■ Task description: Search the listing for the word "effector". Copy every line where it is found.

Recorded data section start

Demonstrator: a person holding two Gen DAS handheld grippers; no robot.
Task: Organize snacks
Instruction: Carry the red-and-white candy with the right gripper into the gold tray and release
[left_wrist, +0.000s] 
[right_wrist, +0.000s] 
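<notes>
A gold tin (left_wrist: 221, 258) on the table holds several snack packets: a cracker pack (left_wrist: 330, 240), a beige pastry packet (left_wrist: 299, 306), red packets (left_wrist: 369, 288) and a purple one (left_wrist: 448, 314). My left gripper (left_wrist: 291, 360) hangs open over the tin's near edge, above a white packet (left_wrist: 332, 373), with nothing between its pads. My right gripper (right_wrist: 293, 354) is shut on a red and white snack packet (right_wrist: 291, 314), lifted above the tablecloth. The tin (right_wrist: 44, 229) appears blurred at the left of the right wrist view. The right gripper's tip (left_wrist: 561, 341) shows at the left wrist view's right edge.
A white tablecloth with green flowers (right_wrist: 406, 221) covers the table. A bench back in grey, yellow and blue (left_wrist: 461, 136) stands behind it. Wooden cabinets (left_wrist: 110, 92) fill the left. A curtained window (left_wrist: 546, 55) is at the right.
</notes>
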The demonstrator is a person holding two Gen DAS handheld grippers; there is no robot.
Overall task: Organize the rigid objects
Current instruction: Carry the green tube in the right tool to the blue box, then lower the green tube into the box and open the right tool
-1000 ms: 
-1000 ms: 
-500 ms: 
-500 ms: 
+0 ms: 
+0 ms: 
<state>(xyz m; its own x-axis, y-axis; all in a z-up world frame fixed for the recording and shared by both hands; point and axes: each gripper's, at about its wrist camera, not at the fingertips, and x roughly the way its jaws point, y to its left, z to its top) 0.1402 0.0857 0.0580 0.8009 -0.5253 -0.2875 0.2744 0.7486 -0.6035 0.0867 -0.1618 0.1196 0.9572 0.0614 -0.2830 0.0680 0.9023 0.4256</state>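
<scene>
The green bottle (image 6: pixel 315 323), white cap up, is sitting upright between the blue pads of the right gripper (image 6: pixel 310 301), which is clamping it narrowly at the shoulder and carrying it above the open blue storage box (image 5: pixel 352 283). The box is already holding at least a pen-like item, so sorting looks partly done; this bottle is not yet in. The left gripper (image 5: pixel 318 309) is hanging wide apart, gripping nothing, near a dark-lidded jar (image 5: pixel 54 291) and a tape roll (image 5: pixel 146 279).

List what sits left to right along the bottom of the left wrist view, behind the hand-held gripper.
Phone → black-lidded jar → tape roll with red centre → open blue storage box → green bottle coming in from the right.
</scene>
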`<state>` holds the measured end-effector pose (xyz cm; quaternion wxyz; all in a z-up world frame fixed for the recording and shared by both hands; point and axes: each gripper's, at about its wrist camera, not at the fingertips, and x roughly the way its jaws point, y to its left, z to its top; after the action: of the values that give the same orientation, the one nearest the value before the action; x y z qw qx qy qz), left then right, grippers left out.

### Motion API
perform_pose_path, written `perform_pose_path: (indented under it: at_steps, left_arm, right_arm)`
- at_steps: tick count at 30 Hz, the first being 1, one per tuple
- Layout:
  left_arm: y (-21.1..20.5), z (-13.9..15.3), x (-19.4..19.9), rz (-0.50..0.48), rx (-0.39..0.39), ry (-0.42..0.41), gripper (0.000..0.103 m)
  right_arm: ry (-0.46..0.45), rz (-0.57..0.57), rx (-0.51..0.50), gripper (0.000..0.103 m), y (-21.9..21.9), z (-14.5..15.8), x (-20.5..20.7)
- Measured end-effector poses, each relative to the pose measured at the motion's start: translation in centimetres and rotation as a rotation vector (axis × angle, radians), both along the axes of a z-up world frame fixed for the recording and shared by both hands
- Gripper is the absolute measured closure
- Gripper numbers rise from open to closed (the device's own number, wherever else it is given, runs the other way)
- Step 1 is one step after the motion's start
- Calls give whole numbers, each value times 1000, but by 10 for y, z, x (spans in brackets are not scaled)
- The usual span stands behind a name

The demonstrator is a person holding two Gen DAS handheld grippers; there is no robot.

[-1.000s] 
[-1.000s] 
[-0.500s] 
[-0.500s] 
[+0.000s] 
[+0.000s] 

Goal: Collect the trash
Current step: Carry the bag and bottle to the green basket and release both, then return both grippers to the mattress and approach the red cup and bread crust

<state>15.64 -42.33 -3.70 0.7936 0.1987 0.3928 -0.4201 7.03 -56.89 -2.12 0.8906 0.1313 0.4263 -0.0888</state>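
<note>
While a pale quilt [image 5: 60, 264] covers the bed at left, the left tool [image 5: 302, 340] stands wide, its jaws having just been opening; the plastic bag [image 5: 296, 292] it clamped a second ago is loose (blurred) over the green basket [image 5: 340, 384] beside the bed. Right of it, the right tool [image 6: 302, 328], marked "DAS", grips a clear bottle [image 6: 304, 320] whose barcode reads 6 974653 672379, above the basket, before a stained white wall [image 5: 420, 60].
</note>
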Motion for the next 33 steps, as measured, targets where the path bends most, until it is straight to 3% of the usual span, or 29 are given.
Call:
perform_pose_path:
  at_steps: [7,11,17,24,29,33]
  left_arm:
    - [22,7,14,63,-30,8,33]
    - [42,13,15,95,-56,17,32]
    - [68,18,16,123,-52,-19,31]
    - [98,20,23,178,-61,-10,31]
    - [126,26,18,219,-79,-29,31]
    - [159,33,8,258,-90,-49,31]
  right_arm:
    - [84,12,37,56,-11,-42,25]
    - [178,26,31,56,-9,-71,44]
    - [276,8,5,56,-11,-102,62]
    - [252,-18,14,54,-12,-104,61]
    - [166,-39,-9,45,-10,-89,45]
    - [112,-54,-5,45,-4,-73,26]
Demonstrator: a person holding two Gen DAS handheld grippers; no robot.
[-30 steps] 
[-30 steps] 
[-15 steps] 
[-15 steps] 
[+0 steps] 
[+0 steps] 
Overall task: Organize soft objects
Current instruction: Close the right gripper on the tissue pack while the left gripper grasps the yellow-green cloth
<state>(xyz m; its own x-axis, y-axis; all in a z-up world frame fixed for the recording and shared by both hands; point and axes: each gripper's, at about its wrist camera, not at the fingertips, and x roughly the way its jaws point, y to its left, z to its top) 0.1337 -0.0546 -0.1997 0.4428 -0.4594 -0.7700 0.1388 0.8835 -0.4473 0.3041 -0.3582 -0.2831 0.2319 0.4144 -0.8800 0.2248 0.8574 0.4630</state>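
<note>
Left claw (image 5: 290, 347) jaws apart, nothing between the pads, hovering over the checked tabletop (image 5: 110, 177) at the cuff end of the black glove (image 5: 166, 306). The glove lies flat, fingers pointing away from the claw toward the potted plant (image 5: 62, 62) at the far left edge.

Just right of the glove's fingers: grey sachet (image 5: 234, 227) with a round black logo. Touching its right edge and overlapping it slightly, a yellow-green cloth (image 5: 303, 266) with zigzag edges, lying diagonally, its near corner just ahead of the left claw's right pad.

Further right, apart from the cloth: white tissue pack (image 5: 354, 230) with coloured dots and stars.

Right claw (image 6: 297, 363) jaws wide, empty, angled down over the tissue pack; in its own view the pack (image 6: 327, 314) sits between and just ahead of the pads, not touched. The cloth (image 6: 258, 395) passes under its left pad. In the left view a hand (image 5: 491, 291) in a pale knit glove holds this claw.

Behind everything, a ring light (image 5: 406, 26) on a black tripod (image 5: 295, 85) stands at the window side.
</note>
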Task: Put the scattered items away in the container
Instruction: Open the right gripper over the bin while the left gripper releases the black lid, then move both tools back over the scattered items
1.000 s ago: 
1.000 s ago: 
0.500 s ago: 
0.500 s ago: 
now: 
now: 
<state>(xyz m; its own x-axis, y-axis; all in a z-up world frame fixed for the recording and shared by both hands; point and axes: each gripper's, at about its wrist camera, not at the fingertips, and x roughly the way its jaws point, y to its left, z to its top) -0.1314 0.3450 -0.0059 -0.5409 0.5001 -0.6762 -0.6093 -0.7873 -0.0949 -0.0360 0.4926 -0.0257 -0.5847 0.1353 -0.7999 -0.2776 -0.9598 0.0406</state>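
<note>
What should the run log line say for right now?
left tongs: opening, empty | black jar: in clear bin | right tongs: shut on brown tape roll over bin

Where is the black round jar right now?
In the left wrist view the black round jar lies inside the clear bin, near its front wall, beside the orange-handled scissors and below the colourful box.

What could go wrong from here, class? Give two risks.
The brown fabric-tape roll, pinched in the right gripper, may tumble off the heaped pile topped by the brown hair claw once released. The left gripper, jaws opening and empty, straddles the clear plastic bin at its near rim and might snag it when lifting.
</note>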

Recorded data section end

■ Output for this task:
`<state>` holds the measured end-effector pose (xyz cm; quaternion wxyz; all in a z-up world frame fixed for the recording and shared by both hands; point and axes: each gripper's, at about its wrist camera, not at the fingertips, and x roughly the way its jaws point, y to its left, z to its top; after the action: of the values that give the same orientation, the one nearest the value before the action; x y z qw qx qy qz), left then right, grippers left out.
- Measured end-effector poses, each relative to the pose measured at the motion's start: translation in centimetres and rotation as a rotation vector (axis × angle, radians), both along the axes of a z-up world frame fixed for the recording and shared by both hands

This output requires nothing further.